# Instructions for the task:
Please copy out all the data. Every detail stays the same.

# Information shown:

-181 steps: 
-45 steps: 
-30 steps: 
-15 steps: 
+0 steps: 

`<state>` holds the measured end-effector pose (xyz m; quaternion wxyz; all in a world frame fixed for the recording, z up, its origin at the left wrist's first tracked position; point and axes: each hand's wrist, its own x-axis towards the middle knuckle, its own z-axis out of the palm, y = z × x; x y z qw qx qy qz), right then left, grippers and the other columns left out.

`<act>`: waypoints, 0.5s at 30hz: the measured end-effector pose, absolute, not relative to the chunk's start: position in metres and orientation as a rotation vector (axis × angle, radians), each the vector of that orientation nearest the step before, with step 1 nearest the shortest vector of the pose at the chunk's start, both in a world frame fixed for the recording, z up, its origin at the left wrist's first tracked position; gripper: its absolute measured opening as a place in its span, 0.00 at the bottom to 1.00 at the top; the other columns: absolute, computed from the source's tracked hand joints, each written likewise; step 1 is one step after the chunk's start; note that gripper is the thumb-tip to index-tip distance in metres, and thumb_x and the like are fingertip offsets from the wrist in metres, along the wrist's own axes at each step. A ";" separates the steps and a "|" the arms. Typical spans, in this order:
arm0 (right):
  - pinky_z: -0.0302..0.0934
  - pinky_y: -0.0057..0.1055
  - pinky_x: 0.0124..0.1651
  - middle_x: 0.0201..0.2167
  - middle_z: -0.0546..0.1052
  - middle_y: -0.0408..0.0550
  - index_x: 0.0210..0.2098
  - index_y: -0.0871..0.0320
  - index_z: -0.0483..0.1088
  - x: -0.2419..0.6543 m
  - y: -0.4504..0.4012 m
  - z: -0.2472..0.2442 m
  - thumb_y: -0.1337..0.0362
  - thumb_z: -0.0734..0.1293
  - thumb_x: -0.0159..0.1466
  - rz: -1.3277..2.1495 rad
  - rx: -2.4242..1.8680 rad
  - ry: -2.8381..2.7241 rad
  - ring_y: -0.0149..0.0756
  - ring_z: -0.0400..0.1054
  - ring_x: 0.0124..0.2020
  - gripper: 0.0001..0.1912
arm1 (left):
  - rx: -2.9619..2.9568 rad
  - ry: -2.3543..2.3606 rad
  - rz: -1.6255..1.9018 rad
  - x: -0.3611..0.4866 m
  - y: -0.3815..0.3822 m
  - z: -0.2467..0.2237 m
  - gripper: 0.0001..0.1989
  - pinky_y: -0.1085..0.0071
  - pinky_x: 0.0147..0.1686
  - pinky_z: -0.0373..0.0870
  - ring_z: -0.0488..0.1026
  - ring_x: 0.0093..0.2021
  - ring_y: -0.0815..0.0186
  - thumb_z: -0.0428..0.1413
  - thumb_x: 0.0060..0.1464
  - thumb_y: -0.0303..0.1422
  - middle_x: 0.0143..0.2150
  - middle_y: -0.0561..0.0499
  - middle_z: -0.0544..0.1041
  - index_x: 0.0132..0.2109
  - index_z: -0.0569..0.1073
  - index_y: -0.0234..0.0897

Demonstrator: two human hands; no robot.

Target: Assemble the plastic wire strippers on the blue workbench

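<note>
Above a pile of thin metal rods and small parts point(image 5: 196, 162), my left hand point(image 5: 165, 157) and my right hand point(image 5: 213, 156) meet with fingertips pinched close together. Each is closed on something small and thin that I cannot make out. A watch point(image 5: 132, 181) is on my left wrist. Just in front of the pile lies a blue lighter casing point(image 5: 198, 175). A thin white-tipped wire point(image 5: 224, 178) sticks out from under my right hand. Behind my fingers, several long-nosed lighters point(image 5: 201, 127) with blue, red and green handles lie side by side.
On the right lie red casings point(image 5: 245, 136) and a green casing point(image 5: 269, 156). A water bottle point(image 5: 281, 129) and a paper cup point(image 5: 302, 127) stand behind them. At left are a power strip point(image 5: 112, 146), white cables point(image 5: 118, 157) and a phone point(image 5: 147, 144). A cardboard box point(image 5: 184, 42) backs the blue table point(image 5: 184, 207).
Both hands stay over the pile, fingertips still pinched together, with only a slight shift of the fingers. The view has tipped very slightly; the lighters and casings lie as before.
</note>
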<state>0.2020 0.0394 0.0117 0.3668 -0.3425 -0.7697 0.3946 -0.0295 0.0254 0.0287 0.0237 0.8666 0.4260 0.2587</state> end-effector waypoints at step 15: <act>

# Result for this exercise:
-181 steps: 
-45 steps: 
-30 steps: 
-15 steps: 
+0 steps: 

`<state>` holds the measured end-effector pose (xyz m; quaternion wxyz; all in a world frame fixed for the recording, z up, its origin at the left wrist's first tracked position; point and axes: each hand's wrist, its own x-axis towards the middle knuckle, its own z-axis out of the palm, y = z × x; x y z qw qx qy qz), right then left, grippers and the other columns left out.

`<act>`: waypoints, 0.5s at 30hz: the measured end-effector pose, absolute, not relative to the chunk's start: position in metres and orientation as a rotation vector (axis × angle, radians), each the vector of that orientation nearest the step before, with step 1 nearest the shortest vector of the pose at the chunk's start, both in a world frame fixed for the recording, z up, its origin at the left wrist's first tracked position; gripper: its absolute measured opening as a place in its span, 0.00 at the bottom to 1.00 at the top; the other columns: absolute, computed from the source's tracked hand joints, each written likewise; step 1 is one step after the chunk's start; note that gripper is the thumb-tip to index-tip distance in metres, and thumb_x and the like are fingertip offsets from the wrist in metres, along the wrist's own axes at each step. A ";" separates the steps and a "|" the arms. Typical spans, in this order:
arm0 (right):
  - pinky_z: -0.0302..0.0934
  - pinky_y: -0.0057..0.1055
  - pinky_x: 0.0124..0.1651
  - middle_x: 0.0201..0.2167
  - middle_z: -0.0546..0.1052
  - middle_y: -0.0408..0.0550
  - index_x: 0.0210..0.2098
  - index_y: -0.0871..0.0320
  - index_z: -0.0483..0.1088
  - x: -0.2419..0.6543 m
  - y: -0.4504..0.4012 m
  - z: -0.2472..0.2442 m
  - thumb_y: -0.1337..0.0362
  - thumb_z: -0.0734..0.1293
  - thumb_x: -0.0159..0.1466
  - rz: -1.3277..2.1495 rad
  - rx: -2.4242..1.8680 rad
  - ry: -2.8381..2.7241 rad
  - ring_y: -0.0149..0.0756
  - ring_z: -0.0400..0.1054
  - ring_x: 0.0124..0.2020
  - gripper: 0.0001..0.1912
arm1 (left):
  - rx: -2.9619..2.9568 rad
  - ry: -2.3543..2.3606 rad
  - rz: -1.6255..1.9018 rad
  - x: -0.3611..0.4866 m
  - y: -0.3815..0.3822 m
  - z: -0.2467..0.2237 m
  - gripper: 0.0001..0.1989
  - pinky_y: -0.1085..0.0071
  - pinky_x: 0.0147..0.1686
  - pinky_z: -0.0373..0.0870
  - ring_z: -0.0488..0.1026
  - ring_x: 0.0093..0.2021
  - ring_y: -0.0815..0.0186
  - thumb_z: -0.0428..0.1413
  - thumb_x: 0.0060..0.1464
  - thumb_y: -0.0303..0.1422
  - middle_x: 0.0143..0.2150
  - middle_y: -0.0561..0.0499
  - middle_z: -0.0544..0.1041
  - index_x: 0.0132..0.2109
  - index_z: -0.0569..0.1073
  - index_y: -0.0234..0.0897

Demonstrator: two human hands; no robot.

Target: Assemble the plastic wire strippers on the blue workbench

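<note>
Above a pile of thin metal rods and small parts point(image 5: 196, 162), my left hand point(image 5: 165, 157) and my right hand point(image 5: 213, 156) meet with fingertips pinched close together. Each is closed on something small and thin that I cannot make out. A watch point(image 5: 132, 181) is on my left wrist. Just in front of the pile lies a blue lighter casing point(image 5: 198, 175). A thin white-tipped wire point(image 5: 224, 178) sticks out from under my right hand. Behind my fingers, several long-nosed lighters point(image 5: 201, 127) with blue, red and green handles lie side by side.
On the right lie red casings point(image 5: 245, 136) and a green casing point(image 5: 269, 156). A water bottle point(image 5: 281, 129) and a paper cup point(image 5: 302, 127) stand behind them. At left are a power strip point(image 5: 112, 146), white cables point(image 5: 118, 157) and a phone point(image 5: 147, 144). A cardboard box point(image 5: 184, 42) backs the blue table point(image 5: 184, 207).
Both hands stay over the pile, fingertips still pinched together, with only a slight shift of the fingers. The view has tipped very slightly; the lighters and casings lie as before.
</note>
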<state>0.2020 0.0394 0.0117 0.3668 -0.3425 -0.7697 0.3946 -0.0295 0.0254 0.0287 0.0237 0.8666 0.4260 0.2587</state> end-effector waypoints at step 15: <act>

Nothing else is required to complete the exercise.